Biography

Ian Teh is an award-winning documentary photographer motivated by environmental and social issues. In an era of continuous urbanisation and development, his work explores the underlying dreams and desires of societies and the individual, and the sacrifices often made to realise them. In the age of the selfie, his panoramic series, Traces: Landscapes in Transition on the Yellow River, revisits the classical monumental landscape and sounds an alarm of terrible beauty, heralding the advancing threat we pose to our planet.

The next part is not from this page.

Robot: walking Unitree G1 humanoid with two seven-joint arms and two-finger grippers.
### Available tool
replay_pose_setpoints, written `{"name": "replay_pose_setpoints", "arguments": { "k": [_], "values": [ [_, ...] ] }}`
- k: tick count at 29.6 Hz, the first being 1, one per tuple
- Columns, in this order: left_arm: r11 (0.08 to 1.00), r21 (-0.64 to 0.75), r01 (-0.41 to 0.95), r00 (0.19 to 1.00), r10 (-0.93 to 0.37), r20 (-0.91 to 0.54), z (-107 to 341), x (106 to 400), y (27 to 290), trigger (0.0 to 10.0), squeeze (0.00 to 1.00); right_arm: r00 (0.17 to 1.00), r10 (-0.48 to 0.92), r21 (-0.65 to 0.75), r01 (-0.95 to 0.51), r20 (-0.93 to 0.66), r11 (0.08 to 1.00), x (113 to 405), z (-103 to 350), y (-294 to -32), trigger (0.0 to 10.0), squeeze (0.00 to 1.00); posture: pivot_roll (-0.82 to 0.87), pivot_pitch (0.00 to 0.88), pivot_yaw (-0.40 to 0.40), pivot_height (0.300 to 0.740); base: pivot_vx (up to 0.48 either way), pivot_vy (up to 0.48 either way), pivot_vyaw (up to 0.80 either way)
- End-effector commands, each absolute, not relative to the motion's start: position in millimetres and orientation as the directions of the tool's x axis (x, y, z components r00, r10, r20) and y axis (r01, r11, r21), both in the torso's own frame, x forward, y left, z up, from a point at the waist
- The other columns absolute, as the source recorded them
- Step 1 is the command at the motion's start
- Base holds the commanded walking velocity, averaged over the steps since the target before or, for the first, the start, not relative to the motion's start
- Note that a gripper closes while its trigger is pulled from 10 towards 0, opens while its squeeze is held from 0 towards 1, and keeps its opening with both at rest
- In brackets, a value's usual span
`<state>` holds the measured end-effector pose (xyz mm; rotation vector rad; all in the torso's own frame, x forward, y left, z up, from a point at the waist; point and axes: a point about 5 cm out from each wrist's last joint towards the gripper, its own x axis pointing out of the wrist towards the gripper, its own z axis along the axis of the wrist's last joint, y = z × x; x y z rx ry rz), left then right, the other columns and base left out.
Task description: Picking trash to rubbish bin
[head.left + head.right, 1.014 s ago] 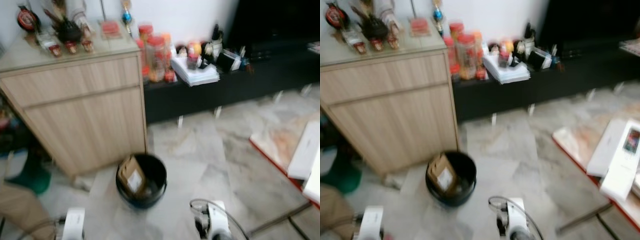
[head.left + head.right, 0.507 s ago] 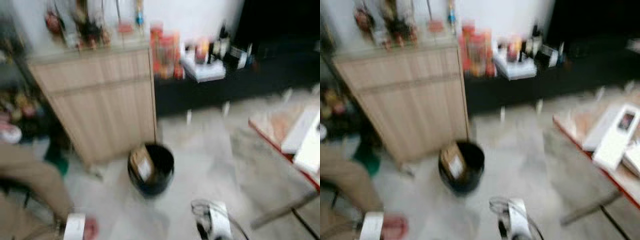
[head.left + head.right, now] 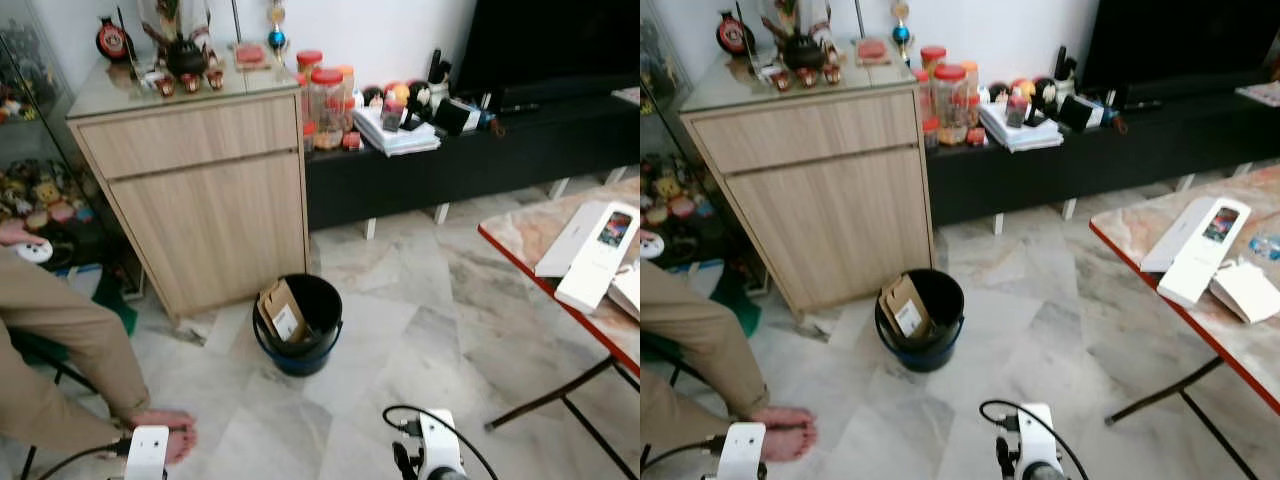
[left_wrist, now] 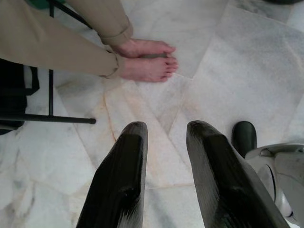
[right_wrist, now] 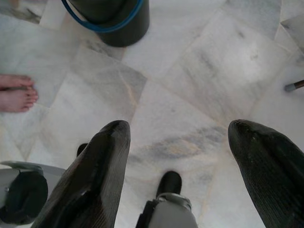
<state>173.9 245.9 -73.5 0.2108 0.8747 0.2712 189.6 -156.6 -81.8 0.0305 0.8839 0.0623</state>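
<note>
Here, white-labelled cardboard (image 3: 283, 312) upright in the black bin (image 3: 322, 345).

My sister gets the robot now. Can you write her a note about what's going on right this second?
Left gripper: empty, fingers slightly apart, pointing at bare floor near a person's feet.
Right gripper: open wide, empty, over the floor.
Bin: black, beside the wooden cabinet.
Done: a cardboard piece is already in the bin.
Left: find more trash; possibly the boxes on the table.
</note>
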Motion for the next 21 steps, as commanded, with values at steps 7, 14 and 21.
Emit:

Teh has published three monographs, Undercurrents, Traces and Confluence. His work is part of permanent collections in the USA at the Los Angeles County Museum of Art (LACMA), The Museum of Fine Arts, Houston (MFAH) and the Hood Museum. Selected solo shows include the Kunsthal Museum in Rotterdam in 2012, Flowers in London in 2011 and the Jack Shainman Gallery in New York in 2004. His current series on hyper-urbanisation and deforestation set in Malaysia's capital, The Line of Least Resistance, is supported by a 2023 grant from the National Geographic Society. Teh received the 2022 Silvana Foundation Commission Award, is a 2018 Pulitzer Centre for Crisis Reporting grantee, and presented his climate-crisis-related work at the 2018 National Geographic Photography Seminar. 

Teh’s work has been published internationally in magazines such as National Geographic, The New Yorker, Bloomberg Businessweek and Granta. Since 2013, he has mentored at the Obscura Festival of Photography, Malaysia’s foremost photo festival, and from 2014 provided his time pro-bono at Cambodia’s Angkor Photo Festival. Teh is a member of the British agency, Panos Pictures.

He currently lives in Kuala Lumpur, Malaysia.